§ **Work instructions**
The full data must be written out exactly, with every line included.

§ **Available data**
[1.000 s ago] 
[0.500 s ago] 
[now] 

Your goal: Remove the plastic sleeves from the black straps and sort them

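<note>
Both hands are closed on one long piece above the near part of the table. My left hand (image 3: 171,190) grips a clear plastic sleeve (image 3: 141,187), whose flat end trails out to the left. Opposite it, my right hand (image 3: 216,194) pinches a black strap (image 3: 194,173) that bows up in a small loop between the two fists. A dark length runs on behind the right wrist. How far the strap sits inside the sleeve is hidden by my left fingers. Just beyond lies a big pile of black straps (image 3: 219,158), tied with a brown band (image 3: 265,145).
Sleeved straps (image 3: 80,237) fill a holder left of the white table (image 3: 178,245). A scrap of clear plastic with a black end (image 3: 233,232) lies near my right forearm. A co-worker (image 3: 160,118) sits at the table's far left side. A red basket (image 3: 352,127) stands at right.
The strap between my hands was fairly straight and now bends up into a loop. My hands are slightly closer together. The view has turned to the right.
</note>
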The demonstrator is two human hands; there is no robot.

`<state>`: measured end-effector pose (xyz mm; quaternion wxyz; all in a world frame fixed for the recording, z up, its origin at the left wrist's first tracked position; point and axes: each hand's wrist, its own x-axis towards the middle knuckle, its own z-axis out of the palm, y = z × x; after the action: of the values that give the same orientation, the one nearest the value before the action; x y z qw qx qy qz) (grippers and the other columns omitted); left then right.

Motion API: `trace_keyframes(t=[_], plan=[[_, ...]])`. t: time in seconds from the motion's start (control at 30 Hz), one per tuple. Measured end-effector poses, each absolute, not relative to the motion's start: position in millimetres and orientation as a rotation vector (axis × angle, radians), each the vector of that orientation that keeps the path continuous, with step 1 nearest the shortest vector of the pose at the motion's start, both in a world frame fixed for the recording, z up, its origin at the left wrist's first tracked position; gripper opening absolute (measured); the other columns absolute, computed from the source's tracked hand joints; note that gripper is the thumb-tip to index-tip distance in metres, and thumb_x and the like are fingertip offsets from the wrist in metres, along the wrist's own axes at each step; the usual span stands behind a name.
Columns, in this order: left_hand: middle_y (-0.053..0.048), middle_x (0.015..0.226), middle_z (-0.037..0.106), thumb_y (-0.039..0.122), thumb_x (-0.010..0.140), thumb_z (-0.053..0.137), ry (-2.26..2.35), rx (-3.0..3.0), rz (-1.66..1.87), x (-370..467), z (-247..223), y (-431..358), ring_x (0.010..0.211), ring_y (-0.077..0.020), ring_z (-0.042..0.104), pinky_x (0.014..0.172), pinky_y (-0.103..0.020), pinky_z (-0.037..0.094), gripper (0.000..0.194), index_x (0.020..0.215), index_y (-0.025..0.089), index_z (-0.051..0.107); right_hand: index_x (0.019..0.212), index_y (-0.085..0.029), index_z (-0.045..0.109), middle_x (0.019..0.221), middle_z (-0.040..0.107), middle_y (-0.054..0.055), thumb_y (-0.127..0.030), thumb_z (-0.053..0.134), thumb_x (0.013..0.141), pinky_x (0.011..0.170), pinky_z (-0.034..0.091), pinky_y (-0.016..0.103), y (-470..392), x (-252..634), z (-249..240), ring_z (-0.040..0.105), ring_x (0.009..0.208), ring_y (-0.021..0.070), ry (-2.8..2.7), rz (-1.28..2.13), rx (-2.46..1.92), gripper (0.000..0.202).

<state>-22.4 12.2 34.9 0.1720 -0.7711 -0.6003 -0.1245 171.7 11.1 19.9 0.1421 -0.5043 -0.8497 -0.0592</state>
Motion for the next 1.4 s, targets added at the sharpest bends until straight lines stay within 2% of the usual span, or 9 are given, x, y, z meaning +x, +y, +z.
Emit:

§ **Answer space**
[1.000 s ago] 
[0.500 s ago] 
[now] 

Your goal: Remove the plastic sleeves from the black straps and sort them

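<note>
Both hands are closed on one long piece above the near part of the table. My left hand (image 3: 171,190) grips a clear plastic sleeve (image 3: 141,187), whose flat end trails out to the left. Opposite it, my right hand (image 3: 216,194) pinches a black strap (image 3: 194,173) that bows up in a small loop between the two fists. A dark length runs on behind the right wrist. How far the strap sits inside the sleeve is hidden by my left fingers. Just beyond lies a big pile of black straps (image 3: 219,158), tied with a brown band (image 3: 265,145).
Sleeved straps (image 3: 80,237) fill a holder left of the white table (image 3: 178,245). A scrap of clear plastic with a black end (image 3: 233,232) lies near my right forearm. A co-worker (image 3: 160,118) sits at the table's far left side. A red basket (image 3: 352,127) stands at right.
The strap between my hands was fairly straight and now bends up into a loop. My hands are slightly closer together. The view has turned to the right.
</note>
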The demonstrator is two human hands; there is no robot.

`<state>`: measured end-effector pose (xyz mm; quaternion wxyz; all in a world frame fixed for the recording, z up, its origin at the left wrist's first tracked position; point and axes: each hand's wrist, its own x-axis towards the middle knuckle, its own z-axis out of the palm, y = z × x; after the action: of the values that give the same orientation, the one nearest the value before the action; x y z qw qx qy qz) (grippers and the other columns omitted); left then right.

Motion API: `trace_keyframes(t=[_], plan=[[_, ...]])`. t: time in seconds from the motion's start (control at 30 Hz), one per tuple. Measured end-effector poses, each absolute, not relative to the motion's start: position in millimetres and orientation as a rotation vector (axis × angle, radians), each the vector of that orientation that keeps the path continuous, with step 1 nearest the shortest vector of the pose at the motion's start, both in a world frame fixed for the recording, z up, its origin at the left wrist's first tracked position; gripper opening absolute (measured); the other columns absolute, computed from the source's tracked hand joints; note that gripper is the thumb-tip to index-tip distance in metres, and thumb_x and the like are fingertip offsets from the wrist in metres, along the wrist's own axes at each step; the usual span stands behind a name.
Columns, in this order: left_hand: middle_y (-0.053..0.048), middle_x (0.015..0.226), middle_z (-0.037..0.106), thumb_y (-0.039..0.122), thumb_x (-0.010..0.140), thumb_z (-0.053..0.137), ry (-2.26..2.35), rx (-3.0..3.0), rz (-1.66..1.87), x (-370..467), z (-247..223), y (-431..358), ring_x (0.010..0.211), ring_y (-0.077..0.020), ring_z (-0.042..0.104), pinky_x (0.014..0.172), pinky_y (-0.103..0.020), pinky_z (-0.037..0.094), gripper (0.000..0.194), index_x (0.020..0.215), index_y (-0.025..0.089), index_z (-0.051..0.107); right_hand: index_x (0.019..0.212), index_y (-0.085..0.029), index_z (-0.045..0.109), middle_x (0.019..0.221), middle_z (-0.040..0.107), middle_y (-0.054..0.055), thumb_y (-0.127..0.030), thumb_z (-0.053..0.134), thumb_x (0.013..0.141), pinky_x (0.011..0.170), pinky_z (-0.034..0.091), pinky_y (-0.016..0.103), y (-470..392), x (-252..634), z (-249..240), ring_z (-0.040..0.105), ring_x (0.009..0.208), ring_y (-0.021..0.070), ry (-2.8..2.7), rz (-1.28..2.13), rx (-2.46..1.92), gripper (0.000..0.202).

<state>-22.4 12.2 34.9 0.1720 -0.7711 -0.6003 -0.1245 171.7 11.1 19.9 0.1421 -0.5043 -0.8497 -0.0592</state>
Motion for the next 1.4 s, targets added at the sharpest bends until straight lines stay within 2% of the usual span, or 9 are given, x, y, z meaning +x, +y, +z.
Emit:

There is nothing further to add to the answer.